--- Task directions ---
Return the data exactly, without pictures.

(Extracted records)
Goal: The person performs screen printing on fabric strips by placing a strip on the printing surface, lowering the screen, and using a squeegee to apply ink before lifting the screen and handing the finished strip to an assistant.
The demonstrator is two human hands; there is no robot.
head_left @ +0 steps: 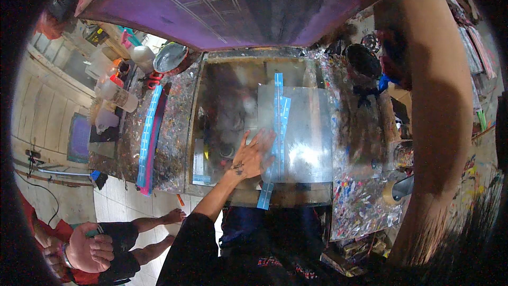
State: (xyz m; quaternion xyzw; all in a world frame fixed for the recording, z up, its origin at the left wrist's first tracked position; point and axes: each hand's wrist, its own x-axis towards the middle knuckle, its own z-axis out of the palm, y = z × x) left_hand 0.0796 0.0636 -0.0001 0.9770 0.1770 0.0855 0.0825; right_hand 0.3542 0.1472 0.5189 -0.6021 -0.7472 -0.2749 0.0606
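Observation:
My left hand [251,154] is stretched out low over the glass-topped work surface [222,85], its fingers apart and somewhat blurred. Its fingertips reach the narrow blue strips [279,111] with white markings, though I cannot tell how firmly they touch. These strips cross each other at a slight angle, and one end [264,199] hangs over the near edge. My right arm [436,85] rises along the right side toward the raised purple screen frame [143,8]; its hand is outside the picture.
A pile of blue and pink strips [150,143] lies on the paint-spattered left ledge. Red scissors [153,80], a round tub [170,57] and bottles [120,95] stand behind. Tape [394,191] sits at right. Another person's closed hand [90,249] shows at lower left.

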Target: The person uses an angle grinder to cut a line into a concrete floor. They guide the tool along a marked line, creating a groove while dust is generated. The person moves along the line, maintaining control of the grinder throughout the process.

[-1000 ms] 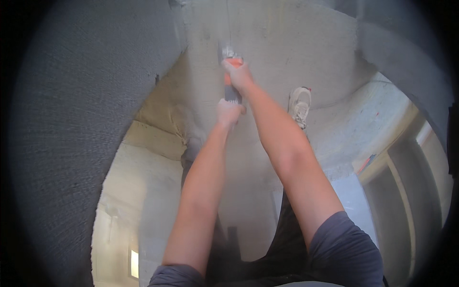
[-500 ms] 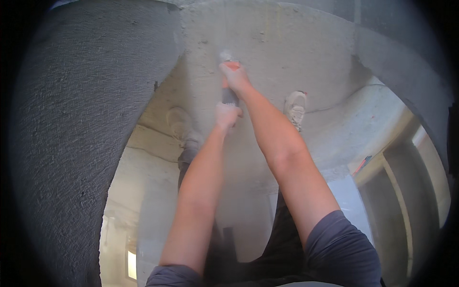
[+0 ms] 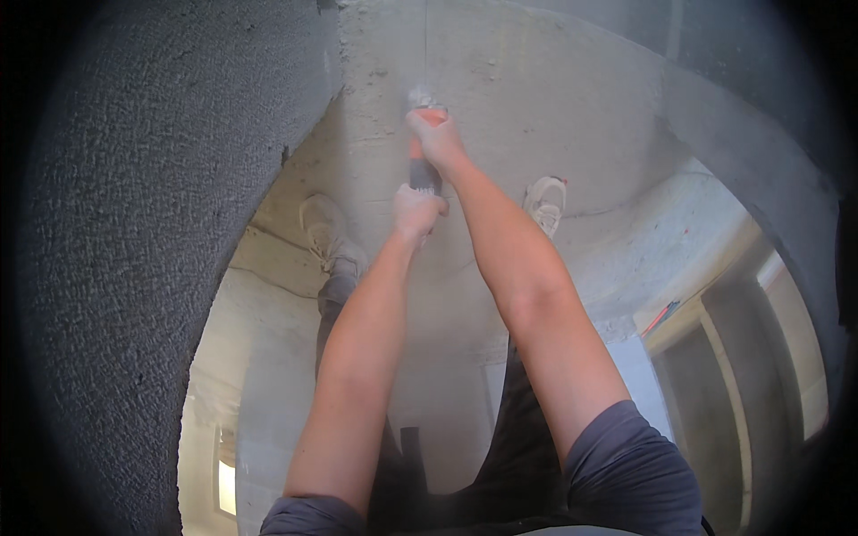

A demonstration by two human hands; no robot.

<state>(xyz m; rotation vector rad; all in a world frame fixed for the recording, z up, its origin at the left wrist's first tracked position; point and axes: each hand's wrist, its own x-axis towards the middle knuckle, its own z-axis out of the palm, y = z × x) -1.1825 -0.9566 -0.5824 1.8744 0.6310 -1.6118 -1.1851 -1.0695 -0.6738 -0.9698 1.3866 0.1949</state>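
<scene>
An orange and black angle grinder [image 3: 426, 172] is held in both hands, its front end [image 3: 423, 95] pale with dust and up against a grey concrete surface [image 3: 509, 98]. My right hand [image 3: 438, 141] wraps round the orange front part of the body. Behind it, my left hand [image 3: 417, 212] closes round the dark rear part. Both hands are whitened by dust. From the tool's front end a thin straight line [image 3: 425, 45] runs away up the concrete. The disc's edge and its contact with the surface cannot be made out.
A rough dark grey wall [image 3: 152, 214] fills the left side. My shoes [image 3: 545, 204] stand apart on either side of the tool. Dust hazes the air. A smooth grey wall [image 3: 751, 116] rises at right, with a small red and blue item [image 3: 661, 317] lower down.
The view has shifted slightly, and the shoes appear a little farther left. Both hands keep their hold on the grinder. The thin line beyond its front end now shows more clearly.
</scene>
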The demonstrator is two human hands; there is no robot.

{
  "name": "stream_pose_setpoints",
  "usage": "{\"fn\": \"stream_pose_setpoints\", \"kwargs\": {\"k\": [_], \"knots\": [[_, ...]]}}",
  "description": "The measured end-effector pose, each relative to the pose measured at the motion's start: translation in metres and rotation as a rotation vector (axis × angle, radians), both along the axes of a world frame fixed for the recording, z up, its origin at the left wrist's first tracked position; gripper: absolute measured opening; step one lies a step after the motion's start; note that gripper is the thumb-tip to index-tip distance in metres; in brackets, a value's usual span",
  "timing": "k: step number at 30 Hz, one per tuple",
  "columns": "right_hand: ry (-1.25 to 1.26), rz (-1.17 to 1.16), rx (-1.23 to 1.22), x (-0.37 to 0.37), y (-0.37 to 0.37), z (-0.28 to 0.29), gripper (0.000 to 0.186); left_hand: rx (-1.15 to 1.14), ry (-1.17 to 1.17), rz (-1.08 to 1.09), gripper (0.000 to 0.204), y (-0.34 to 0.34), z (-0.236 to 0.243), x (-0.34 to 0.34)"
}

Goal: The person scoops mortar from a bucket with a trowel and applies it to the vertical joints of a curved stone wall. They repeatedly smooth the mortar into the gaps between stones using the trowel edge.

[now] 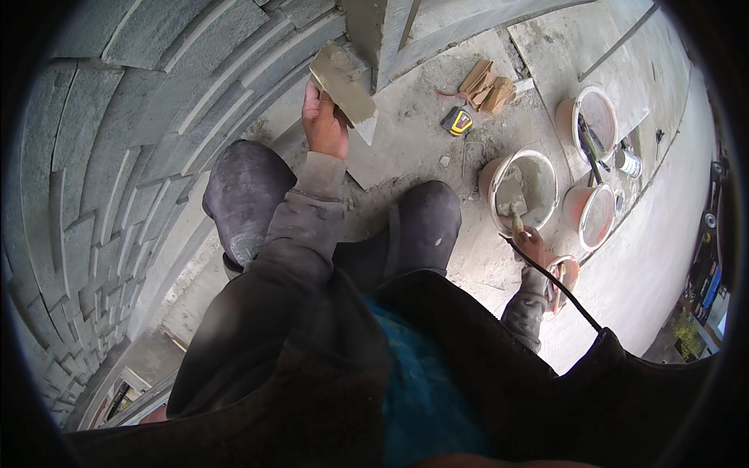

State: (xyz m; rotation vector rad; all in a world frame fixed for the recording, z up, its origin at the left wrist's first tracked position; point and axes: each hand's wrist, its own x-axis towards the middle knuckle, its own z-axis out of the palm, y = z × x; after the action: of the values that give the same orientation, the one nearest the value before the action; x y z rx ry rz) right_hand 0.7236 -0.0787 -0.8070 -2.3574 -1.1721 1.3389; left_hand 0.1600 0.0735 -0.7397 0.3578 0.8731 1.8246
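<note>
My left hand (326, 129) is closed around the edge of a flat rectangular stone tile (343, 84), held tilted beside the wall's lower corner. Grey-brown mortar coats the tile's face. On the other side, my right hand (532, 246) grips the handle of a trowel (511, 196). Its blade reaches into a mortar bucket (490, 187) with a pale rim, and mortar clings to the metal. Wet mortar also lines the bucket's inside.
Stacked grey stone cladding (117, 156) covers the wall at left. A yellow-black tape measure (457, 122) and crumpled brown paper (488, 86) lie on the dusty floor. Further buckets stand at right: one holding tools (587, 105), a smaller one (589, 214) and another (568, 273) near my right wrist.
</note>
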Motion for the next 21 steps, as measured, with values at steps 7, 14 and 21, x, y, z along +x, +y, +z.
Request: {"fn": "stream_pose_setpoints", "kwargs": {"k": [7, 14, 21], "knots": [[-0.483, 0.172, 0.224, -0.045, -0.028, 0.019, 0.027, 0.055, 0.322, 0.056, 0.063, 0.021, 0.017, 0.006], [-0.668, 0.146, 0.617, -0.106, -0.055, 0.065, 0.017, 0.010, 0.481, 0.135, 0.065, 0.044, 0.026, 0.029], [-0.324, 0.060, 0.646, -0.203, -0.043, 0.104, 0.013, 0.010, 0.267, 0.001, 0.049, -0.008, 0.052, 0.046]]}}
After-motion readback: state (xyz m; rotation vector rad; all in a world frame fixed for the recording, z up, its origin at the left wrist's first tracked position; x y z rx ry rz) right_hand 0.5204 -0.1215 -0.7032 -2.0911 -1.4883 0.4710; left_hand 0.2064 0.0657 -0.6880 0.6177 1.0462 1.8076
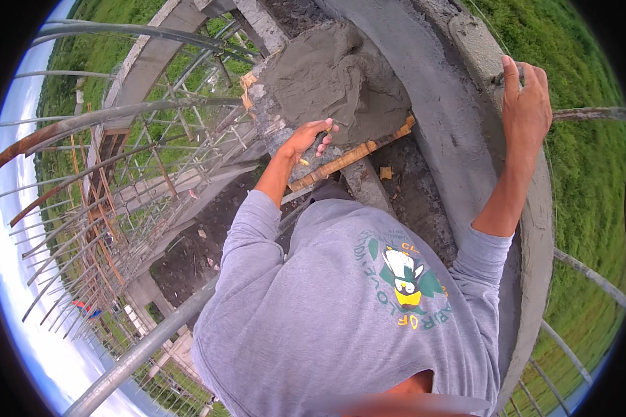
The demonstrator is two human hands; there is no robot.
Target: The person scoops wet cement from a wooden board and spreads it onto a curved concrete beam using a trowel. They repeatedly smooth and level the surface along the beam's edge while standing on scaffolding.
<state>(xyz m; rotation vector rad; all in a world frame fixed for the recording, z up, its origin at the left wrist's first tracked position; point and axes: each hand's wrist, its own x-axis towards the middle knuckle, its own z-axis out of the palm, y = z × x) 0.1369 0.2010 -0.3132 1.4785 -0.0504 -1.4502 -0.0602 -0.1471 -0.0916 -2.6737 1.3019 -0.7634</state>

--- Response area ---
Goal: The person performs screen printing on fabric strips by placing a strip on the printing surface, lowering the screen, and using a squeegee to apply ink before lifting the screen and handing the finished strip to an assistant.
The demonstrator is two human hands; there is no robot.
head_left @ +0 steps: 
State: (xyz m; quaternion xyzw; all in a world frame fixed for the recording, z up, its origin at the left wrist's first tracked position; point and axes: each hand's wrist, its own x-axis towards the middle knuckle, its own z-axis out of the palm, y = z × x) left_hand 0.0796 0.0636 -0.0001 0.9770 0.1770 0.0855 0.0825; right_hand 0.3542 0.1472 0.5189 -0.6021 -0.7472 -0.2749 0.0606
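Observation:
My left hand [251,154] is stretched out low over the glass-topped work surface [222,85], its fingers apart and somewhat blurred. Its fingertips reach the narrow blue strips [279,111] with white markings, though I cannot tell how firmly they touch. These strips cross each other at a slight angle, and one end [264,199] hangs over the near edge. My right arm [436,85] rises along the right side toward the raised purple screen frame [143,8]; its hand is outside the picture.
A pile of blue and pink strips [150,143] lies on the paint-spattered left ledge. Red scissors [153,80], a round tub [170,57] and bottles [120,95] stand behind. Tape [394,191] sits at right. Another person's closed hand [90,249] shows at lower left.
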
Target: The person uses an angle grinder to cut a line into a concrete floor. They guide the tool along a marked line, creating a groove while dust is generated. The person moves along the line, maintaining control of the grinder throughout the process.

[-1000 ms] 
[-500 ms] 
[+0 ms] 

A demonstration by two human hands; no robot.

<state>(xyz m; rotation vector rad; all in a world frame fixed for the recording, z up, its origin at the left wrist's first tracked position; point and axes: each hand's wrist, its own x-axis towards the middle knuckle, its own z-axis out of the palm, y = z × x) -1.1825 -0.9566 -0.5824 1.8744 0.6310 -1.6118 -1.1851 -1.0695 -0.6738 -0.9698 1.3866 0.1949</state>
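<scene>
An orange and black angle grinder [image 3: 426, 172] is held in both hands, its front end [image 3: 423, 95] pale with dust and up against a grey concrete surface [image 3: 509, 98]. My right hand [image 3: 438, 141] wraps round the orange front part of the body. Behind it, my left hand [image 3: 417, 212] closes round the dark rear part. Both hands are whitened by dust. From the tool's front end a thin straight line [image 3: 425, 45] runs away up the concrete. The disc's edge and its contact with the surface cannot be made out.
A rough dark grey wall [image 3: 152, 214] fills the left side. My shoes [image 3: 545, 204] stand apart on either side of the tool. Dust hazes the air. A smooth grey wall [image 3: 751, 116] rises at right, with a small red and blue item [image 3: 661, 317] lower down.
The view has shifted slightly, and the shoes appear a little farther left. Both hands keep their hold on the grinder. The thin line beyond its front end now shows more clearly.
</scene>
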The demonstrator is two human hands; there is no robot.

{
  "name": "stream_pose_setpoints",
  "usage": "{\"fn\": \"stream_pose_setpoints\", \"kwargs\": {\"k\": [_], \"knots\": [[_, ...]]}}",
  "description": "The measured end-effector pose, each relative to the pose measured at the motion's start: translation in metres and rotation as a rotation vector (axis × angle, radians), both along the axes of a world frame fixed for the recording, z up, its origin at the left wrist's first tracked position; gripper: absolute measured opening; step one lies a step after the motion's start; note that gripper is the thumb-tip to index-tip distance in metres; in brackets, a value's usual span",
  "timing": "k: step number at 30 Hz, one per tuple",
  "columns": "right_hand: ry (-1.25 to 1.26), rz (-1.17 to 1.16), rx (-1.23 to 1.22), x (-0.37 to 0.37), y (-0.37 to 0.37), z (-0.28 to 0.29), gripper (0.000 to 0.186); left_hand: rx (-1.15 to 1.14), ry (-1.17 to 1.17), rz (-1.08 to 1.09), gripper (0.000 to 0.204), y (-0.34 to 0.34), z (-0.236 to 0.243), x (-0.34 to 0.34)"
}

Goal: The person scoops mortar from a bucket with a trowel and applies it to the vertical joints of a curved stone wall. They repeatedly smooth the mortar into the gaps between stones using the trowel edge.

[now] 

State: (xyz m; rotation vector rad; all in a world frame fixed for the recording, z up, its origin at the left wrist's first tracked position; point and axes: each hand's wrist, its own x-axis towards the middle knuckle, its own z-axis out of the palm, y = z × x; after the action: of the values that give the same orientation, the one nearest the value before the action; x y z rx ry rz) right_hand 0.7236 -0.0787 -0.8070 -2.3574 -1.1721 1.3389; left_hand 0.1600 0.0735 -0.7397 0.3578 0.8731 1.8246
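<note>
My left hand (326, 129) is closed around the edge of a flat rectangular stone tile (343, 84), held tilted beside the wall's lower corner. Grey-brown mortar coats the tile's face. On the other side, my right hand (532, 246) grips the handle of a trowel (511, 196). Its blade reaches into a mortar bucket (490, 187) with a pale rim, and mortar clings to the metal. Wet mortar also lines the bucket's inside.
Stacked grey stone cladding (117, 156) covers the wall at left. A yellow-black tape measure (457, 122) and crumpled brown paper (488, 86) lie on the dusty floor. Further buckets stand at right: one holding tools (587, 105), a smaller one (589, 214) and another (568, 273) near my right wrist.
</note>
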Motion for the next 21 steps, as measured, with values at steps 7, 14 and 21, x, y, z along +x, +y, +z.
Request: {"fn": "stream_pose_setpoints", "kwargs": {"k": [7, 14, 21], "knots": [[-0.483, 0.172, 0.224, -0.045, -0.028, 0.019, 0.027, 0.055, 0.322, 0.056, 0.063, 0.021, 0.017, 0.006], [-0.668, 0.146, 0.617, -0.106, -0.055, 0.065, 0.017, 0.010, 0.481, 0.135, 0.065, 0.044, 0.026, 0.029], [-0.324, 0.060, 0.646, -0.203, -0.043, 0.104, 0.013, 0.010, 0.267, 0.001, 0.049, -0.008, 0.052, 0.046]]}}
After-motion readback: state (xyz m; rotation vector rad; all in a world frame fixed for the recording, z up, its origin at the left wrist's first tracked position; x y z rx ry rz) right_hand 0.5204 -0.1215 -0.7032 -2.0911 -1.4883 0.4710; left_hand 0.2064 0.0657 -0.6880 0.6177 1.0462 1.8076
The demonstrator is two human hands; there is no robot.
Target: The person scoops wet cement from a wooden board and spreads it onto a curved concrete beam using a trowel. They repeatedly smooth and level the surface along the beam's edge while standing on scaffolding.
<state>(xyz m; rotation vector rad; all in a world frame fixed for the recording, z up, its origin at the left wrist's first tracked position; point and axes: each hand's wrist, its own x-axis towards the middle knuckle, its own z-axis out of the palm, y = z × x) 0.1369 0.2010 -0.3132 1.4785 -0.0504 -1.4502 -0.0602 -0.1471 -0.0916 -2.6737 1.3019 -0.7634</state>

The required response has been given in full.